▶ _To do_:
The result should be every line in the data below that carries the string "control".

Items from a data source
────────────────
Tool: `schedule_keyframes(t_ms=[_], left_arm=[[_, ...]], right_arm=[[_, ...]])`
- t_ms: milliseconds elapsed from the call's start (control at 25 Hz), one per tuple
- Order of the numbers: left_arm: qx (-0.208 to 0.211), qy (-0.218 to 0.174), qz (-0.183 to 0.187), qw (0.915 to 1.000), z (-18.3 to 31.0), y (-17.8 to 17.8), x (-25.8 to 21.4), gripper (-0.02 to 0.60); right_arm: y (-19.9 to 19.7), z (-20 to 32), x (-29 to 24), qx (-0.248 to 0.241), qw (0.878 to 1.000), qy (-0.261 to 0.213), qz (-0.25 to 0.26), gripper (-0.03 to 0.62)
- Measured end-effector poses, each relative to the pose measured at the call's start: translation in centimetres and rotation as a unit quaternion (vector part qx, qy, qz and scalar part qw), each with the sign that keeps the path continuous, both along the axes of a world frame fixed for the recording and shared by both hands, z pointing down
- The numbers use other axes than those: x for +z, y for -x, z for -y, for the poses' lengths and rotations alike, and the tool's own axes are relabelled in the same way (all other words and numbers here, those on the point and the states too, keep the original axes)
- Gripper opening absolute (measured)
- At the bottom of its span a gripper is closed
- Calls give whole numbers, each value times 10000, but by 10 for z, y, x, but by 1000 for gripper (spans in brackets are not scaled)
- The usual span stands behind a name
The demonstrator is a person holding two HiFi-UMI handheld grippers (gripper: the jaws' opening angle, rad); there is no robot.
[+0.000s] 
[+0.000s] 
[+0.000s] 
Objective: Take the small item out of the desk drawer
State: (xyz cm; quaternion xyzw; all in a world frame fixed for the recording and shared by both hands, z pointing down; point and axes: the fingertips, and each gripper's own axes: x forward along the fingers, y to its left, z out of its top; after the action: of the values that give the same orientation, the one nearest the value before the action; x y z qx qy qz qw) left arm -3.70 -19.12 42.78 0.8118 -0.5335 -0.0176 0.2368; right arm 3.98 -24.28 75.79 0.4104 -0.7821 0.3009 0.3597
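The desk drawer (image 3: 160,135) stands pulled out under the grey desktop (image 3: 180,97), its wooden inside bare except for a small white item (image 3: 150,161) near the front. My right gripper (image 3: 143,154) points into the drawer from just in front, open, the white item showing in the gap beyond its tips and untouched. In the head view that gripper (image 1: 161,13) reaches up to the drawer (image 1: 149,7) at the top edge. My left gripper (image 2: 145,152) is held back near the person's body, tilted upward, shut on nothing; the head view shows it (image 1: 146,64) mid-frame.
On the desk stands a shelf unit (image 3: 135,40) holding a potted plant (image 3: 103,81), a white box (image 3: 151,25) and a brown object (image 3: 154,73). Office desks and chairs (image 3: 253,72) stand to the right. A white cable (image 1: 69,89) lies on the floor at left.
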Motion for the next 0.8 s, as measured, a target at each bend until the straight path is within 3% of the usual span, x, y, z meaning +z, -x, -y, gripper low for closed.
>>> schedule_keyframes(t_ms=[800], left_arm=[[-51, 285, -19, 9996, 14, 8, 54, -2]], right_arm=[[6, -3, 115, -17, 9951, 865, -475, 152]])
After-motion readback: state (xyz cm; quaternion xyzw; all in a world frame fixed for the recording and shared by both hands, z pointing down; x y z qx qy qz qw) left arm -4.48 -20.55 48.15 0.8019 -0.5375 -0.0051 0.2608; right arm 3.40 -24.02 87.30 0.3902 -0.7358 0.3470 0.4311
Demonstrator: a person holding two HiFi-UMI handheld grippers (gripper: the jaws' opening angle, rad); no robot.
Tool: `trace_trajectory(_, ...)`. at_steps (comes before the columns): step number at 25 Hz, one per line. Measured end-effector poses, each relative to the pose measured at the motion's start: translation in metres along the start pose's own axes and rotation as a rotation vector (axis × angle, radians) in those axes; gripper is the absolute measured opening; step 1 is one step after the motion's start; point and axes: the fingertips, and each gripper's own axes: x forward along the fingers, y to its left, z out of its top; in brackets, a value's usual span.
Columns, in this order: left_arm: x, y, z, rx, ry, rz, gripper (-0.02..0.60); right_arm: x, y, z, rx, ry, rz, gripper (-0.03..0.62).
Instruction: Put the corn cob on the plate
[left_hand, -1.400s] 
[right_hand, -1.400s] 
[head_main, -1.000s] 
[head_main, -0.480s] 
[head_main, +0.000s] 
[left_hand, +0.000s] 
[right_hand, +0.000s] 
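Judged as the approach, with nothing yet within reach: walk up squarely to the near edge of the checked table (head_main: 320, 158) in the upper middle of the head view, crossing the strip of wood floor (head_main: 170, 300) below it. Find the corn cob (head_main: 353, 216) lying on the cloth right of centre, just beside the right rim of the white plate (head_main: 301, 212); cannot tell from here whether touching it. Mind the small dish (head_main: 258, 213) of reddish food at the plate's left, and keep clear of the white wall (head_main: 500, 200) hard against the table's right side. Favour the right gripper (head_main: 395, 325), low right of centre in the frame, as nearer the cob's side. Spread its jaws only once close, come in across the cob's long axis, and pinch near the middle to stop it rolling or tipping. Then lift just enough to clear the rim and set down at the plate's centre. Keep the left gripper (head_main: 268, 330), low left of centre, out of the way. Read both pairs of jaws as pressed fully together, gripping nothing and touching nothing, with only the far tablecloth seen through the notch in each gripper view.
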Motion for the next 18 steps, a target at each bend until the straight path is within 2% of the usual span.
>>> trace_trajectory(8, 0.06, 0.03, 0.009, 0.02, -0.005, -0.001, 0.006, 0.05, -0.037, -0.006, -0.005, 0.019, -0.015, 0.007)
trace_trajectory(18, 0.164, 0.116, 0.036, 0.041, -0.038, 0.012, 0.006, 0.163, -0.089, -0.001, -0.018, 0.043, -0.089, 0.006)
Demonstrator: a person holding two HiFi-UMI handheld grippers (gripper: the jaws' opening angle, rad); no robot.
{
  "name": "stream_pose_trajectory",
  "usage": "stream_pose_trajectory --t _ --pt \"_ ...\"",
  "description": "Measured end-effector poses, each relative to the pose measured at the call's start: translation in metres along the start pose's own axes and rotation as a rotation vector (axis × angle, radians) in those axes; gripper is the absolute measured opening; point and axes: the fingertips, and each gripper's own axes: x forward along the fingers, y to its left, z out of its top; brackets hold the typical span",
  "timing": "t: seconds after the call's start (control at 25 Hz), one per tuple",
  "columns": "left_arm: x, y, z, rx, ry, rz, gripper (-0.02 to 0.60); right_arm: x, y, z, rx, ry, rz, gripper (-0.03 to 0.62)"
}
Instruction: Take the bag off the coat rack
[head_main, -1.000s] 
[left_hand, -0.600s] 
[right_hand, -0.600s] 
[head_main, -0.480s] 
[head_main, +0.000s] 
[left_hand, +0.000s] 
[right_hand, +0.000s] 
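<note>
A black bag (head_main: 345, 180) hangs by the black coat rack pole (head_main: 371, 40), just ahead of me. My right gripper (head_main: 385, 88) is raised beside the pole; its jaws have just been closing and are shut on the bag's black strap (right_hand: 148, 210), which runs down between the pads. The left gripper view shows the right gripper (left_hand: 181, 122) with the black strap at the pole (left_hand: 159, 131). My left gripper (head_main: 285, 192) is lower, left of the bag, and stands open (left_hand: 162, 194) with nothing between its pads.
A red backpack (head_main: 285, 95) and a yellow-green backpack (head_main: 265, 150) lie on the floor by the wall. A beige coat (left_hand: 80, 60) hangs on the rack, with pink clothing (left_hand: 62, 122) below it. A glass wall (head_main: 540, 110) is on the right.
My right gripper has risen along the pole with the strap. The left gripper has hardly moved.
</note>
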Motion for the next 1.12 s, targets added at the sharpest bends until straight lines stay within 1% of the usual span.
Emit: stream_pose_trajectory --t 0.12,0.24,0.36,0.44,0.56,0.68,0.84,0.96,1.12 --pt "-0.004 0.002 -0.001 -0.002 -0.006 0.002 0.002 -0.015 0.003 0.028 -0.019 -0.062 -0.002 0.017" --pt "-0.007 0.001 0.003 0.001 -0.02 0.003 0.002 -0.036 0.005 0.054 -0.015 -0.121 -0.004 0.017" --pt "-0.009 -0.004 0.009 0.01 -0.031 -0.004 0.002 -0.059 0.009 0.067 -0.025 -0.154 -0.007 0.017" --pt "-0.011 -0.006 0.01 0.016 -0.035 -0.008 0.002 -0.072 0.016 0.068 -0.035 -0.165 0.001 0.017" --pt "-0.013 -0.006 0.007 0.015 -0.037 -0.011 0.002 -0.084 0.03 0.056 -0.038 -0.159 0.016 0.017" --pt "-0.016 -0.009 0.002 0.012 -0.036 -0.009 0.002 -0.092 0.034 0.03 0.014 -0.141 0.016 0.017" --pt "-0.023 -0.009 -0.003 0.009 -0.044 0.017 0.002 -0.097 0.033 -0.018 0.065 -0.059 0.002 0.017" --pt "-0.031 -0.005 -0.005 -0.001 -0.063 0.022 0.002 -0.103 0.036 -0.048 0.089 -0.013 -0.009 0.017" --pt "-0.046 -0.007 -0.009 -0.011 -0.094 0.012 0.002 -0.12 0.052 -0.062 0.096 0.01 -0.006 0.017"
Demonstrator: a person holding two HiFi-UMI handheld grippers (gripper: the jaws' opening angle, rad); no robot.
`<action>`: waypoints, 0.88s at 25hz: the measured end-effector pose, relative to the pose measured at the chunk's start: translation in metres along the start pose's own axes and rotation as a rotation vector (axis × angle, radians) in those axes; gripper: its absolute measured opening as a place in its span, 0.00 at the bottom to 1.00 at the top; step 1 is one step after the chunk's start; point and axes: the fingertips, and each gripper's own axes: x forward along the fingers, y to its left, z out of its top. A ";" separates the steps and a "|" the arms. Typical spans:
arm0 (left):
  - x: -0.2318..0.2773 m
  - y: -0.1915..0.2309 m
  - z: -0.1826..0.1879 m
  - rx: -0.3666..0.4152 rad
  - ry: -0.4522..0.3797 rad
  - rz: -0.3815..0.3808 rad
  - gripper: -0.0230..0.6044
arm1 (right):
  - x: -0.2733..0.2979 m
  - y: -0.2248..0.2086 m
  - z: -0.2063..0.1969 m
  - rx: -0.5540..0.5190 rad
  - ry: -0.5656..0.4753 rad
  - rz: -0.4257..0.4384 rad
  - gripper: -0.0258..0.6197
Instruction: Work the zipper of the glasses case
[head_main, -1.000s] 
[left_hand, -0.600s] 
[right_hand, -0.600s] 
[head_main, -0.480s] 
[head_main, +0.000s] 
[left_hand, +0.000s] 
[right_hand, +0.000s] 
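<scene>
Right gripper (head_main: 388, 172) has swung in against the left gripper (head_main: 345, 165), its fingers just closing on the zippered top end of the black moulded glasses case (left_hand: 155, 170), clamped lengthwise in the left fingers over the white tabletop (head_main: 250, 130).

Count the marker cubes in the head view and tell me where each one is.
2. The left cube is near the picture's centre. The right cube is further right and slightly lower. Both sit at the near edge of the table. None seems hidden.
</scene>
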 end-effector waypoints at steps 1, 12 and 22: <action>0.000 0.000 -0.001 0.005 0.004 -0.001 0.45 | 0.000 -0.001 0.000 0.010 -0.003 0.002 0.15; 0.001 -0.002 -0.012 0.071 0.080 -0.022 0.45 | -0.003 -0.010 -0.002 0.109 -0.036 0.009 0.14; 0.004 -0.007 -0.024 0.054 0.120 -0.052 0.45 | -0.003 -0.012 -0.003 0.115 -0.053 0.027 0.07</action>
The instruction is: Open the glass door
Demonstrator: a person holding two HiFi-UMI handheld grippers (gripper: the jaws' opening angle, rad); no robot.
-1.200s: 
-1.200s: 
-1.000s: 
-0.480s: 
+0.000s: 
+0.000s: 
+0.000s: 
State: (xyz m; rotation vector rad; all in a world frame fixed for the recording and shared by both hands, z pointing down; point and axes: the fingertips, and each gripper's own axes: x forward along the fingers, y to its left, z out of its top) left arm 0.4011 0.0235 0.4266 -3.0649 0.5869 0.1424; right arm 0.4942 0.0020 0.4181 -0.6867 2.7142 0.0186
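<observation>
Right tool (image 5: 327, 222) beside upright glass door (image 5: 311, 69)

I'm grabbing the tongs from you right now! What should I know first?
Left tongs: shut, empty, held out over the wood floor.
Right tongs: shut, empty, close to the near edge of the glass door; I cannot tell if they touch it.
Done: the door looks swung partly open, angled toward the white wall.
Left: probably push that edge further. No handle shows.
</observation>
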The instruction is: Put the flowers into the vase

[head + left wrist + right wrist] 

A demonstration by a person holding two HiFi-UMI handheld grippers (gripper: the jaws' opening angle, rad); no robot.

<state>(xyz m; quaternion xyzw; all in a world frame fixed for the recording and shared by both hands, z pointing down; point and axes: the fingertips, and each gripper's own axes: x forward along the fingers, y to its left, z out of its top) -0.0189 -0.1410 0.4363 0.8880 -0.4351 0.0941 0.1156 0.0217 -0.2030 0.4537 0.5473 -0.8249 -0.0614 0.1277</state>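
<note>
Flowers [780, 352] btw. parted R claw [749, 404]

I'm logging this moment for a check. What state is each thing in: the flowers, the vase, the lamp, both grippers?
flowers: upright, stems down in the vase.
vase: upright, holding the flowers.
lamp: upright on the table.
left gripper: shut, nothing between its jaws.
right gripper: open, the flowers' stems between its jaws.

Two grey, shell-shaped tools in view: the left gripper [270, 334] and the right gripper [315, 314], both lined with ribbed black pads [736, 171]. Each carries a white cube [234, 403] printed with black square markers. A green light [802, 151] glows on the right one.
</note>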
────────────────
▶ _Written solution_:
- t_ms: milliseconds elapsed from the call's start (control at 25 Hz), one per tuple
  "timing": "t: seconds after the call's start (control at 25 Hz), one per tuple",

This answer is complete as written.